- [How to complete this task]: Take the listing below and print exactly the lines starting at the line containing "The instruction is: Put" and ending at the line containing "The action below", both ends included, and no others.
****************************************
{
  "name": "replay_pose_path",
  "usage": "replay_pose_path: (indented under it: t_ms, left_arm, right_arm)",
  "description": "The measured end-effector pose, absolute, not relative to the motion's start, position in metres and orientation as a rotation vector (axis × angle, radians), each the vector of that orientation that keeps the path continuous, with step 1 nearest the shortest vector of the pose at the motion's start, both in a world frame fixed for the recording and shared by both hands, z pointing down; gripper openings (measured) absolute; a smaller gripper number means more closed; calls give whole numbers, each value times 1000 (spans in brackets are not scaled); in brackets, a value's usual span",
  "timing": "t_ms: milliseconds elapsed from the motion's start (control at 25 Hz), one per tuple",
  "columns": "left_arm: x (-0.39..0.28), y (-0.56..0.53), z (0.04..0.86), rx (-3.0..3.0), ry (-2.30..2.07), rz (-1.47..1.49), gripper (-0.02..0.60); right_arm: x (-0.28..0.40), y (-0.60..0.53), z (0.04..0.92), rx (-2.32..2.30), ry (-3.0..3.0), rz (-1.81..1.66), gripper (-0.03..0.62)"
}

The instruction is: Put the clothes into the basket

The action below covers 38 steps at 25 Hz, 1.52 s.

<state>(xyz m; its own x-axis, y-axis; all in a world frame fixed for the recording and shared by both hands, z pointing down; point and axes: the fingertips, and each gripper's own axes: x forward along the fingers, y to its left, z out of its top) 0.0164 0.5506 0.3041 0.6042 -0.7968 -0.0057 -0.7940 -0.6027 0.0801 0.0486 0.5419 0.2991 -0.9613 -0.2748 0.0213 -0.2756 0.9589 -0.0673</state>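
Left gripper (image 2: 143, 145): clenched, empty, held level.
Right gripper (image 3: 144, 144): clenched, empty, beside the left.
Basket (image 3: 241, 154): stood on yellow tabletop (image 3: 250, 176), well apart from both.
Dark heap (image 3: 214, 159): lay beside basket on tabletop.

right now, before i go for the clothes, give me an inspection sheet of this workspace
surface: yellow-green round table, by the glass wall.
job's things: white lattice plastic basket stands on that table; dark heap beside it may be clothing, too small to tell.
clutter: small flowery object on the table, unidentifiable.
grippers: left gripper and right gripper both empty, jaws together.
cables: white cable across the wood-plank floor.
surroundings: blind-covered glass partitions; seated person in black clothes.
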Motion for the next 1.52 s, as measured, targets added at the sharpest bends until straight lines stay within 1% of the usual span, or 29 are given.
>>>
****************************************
- [Response to the exercise]:
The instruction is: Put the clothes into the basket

The action below covers 38 steps at 25 Hz, 1.52 s.

The work on this exercise has been finished.